The amount of a sample analyzed as an LOQ was lower only in one report [36] than in our study; specifically, the LOQ was only 2 times lower than ours was. In addition, in that study, the linear range was very narrow (2.4–24 ng/mL) [36] and applicable to trace analysis. In other studies, the LOQ was higher: 10 ng/mL [25,37] to 25 ng/mL [1,26], as was the amount of the sample analyzed as an LOQ. In addition, the linear range was extended to 1500 ng/mL [25,26,37] and even up to 12,500 ng/mL [1].
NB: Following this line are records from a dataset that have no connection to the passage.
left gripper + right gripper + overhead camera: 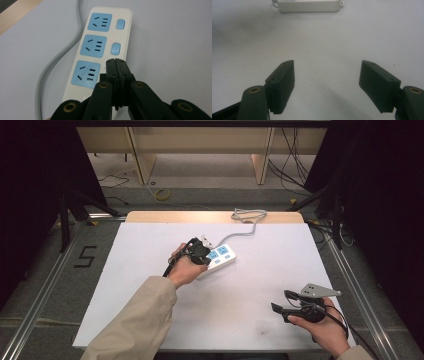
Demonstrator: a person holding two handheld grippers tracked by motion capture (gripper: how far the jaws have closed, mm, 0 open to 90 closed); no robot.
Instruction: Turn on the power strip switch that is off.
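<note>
A white power strip [218, 259] with three blue sockets and blue switches lies near the middle of the white table, its grey cable [248, 221] running to the far edge. My left gripper [200, 251] hovers over the strip's near end. In the left gripper view the strip [98, 50] shows two switches beside the far sockets, and my left gripper [115, 61] is shut with nothing between its jaws, its tip over the place beside the nearest socket. My right gripper [281, 302] stands open at the front right; in its own view the right gripper [326, 72] holds nothing and the strip [308, 5] lies far ahead.
The white sheet [150, 295] covers the table, whose wooden far edge [175, 216] shows behind it. A sleeve [135, 330] reaches in from the bottom left. Dark stands and cables [295, 170] are on the floor beyond the table.
</note>
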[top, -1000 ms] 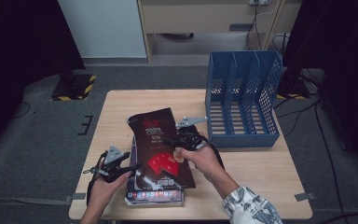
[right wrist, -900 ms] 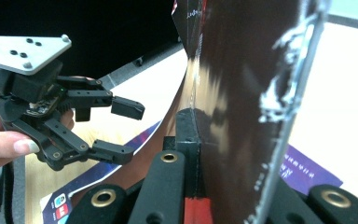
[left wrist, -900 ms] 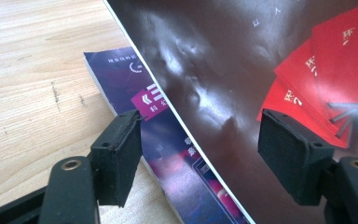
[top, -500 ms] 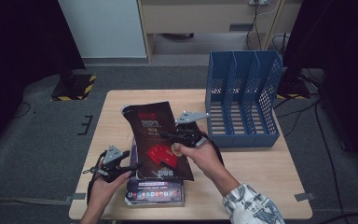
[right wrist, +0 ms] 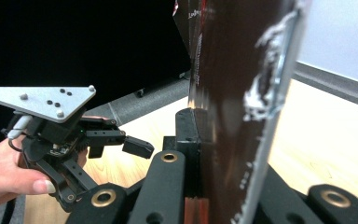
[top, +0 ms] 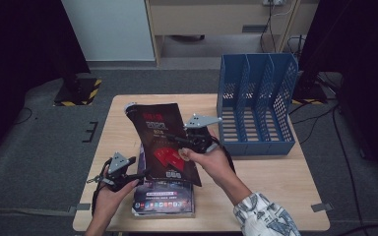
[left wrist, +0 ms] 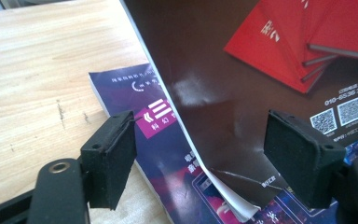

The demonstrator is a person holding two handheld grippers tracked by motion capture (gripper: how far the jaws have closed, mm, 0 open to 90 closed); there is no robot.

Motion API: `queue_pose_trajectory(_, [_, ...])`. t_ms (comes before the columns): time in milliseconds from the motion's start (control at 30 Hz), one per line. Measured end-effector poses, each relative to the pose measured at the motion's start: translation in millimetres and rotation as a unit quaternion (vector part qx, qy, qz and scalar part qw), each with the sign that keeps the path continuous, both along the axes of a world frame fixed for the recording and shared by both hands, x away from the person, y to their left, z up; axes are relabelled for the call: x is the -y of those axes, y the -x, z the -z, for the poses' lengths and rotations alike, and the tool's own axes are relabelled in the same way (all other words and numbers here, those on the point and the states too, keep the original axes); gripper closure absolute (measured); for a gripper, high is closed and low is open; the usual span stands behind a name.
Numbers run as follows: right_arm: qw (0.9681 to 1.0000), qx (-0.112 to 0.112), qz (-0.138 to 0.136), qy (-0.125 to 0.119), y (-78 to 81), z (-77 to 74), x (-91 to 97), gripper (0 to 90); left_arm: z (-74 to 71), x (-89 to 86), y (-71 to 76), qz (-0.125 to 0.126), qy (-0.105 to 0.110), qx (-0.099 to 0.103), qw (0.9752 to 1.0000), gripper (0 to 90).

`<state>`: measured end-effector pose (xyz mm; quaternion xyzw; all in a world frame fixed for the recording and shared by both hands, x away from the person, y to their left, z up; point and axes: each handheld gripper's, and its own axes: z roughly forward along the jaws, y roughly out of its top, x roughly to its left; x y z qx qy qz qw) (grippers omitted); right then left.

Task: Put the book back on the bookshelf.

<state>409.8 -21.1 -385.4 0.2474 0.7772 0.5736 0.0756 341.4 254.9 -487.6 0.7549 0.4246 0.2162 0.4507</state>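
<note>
dark magazine (right wrist: 233, 107) upright in right gripper (right wrist: 200, 154), left gripper (right wrist: 121, 142) beyond

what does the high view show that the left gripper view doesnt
High view alone: the blue file rack standing at the table's far right, the right claw shut on the dark magazine's right edge, and both of the person's hands. Left gripper view alone: the left claw's pads standing open on either side of the magazine's lower corner without pressing it, plus the QR codes printed on its cover. Both share: the dark magazine lifted at a tilt, the purple magazine lying under it, and the wooden table.
</note>
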Motion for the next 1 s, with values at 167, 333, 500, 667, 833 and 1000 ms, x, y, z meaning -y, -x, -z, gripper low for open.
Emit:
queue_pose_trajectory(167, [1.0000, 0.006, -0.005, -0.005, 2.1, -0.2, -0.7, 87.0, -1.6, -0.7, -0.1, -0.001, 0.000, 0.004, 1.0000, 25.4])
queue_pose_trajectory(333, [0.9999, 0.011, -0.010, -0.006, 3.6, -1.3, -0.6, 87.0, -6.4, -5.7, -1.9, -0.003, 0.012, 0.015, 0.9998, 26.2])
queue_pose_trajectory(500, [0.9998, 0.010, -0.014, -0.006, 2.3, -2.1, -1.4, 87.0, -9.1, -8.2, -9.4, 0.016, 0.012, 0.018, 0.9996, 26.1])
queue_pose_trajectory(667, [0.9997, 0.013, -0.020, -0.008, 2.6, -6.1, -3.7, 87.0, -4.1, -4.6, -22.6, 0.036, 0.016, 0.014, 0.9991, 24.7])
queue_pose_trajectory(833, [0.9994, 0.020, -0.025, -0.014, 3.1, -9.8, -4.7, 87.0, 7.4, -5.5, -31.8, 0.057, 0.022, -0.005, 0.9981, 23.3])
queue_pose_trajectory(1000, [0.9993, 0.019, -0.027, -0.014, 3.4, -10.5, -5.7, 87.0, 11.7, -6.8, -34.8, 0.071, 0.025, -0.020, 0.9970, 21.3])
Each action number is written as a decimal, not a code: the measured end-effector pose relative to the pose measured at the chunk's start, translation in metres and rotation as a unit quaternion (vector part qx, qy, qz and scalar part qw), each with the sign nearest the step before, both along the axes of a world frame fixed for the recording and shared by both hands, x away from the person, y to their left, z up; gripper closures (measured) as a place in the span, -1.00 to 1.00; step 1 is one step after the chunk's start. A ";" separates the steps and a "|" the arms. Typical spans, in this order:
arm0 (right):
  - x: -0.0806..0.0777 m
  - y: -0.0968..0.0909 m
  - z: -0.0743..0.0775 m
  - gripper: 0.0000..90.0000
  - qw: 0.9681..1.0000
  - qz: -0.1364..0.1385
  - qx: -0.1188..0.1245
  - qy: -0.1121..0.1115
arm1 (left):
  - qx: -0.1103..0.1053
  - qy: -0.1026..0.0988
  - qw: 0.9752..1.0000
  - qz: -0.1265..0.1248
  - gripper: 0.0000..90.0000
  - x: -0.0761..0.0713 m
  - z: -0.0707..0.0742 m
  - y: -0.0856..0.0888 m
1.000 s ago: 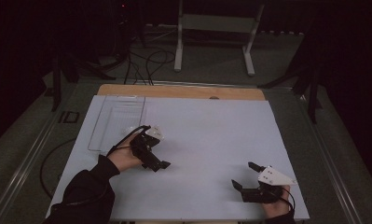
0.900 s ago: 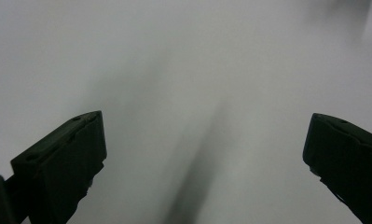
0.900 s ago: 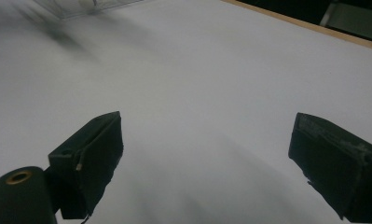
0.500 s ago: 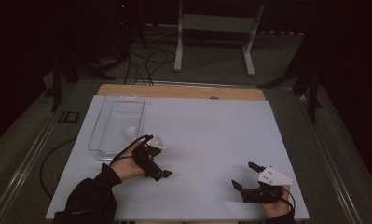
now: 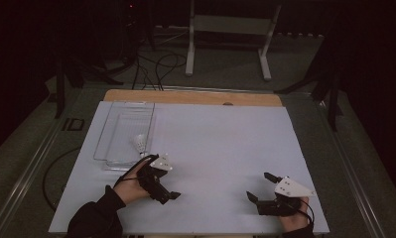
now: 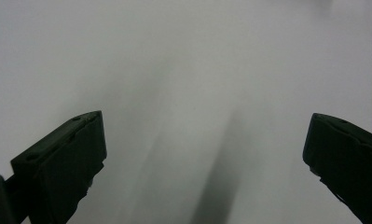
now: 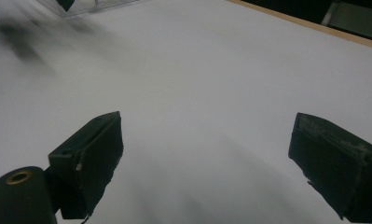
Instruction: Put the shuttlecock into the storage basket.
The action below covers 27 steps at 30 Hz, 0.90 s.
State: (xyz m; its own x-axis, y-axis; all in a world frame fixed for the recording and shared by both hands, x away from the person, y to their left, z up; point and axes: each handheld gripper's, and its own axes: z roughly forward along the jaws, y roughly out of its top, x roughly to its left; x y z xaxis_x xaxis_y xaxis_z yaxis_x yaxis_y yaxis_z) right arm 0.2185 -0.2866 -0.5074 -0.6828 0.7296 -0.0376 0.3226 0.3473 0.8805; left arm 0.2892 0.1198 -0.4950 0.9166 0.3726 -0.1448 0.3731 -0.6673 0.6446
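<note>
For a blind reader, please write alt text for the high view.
Two open hand-held grippers rest low over a white table: the left hand-held gripper near a clear tray holding a white shuttlecock, the right hand-held gripper at the near right corner.

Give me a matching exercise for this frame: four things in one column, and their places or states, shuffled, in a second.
Things:
1. shuttlecock
2. left gripper
3. right gripper
4. clear tray

Places or states:
A. near right corner of the white table, jaws open
B. far left part of the table, holding one item
C. inside the tray, at its near end
D. just in front of the tray, jaws open and empty

Pairs: 1-C, 2-D, 3-A, 4-B
</note>
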 end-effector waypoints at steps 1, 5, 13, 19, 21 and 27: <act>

The method proposed in this study was developed to show the PRM technique’s advantages over the MRM method for any possible practical application. The LOQ and linear range of our method was 5 and 5–1000 ng/mL, respectively. The method was successfully applied to the real DPS samples, and the atenolol concentration varied in the 40–442 ng/mL range. In various studies on biological samples, atenolol concentration varied in the following ranges: after oral administration of 50 mg of atenolol, the range was 15–420 ng/mL in ref. [30]; the range was 15–450 ng/mL [34], 20–325 ng/mL [26], 25–525 ng/mL [6], and 20–650 ng/mL after oral administration of 100 mg of atenolol [35,41]. Thus, the validated method’s LOQ and linear range fulfilled the requirements for practical application. Moreover, the signal-to-noise ratio at the achieved LOQ in the validated method proved to be 86, and a further decrease in concentration was limited only by tolerance >20%. Therefore, we could reduce the LOQ by improving this parameter in further studies.

5. Conclusions

This work demonstrated the advantages of the PRM method in LC–HRMS; this method helped us to achieve an LOQ of 5 ng/mL. The PRM method was validated in terms of precision, accuracy, selectivity, and linearity within the 5–1000 ng/mL analyte range. In addition, the DPS samples containing atenolol showed good stability after storage for 30 days in a postal envelope at room temperature. This HRMS method was designed to improve the accuracy of the atenolol detection (without compromising the other method parameters) in order to simplify cardiovascular drugs’ monitoring and improve the convenience of this approach in preclinical or clinical pharmacokinetic studies.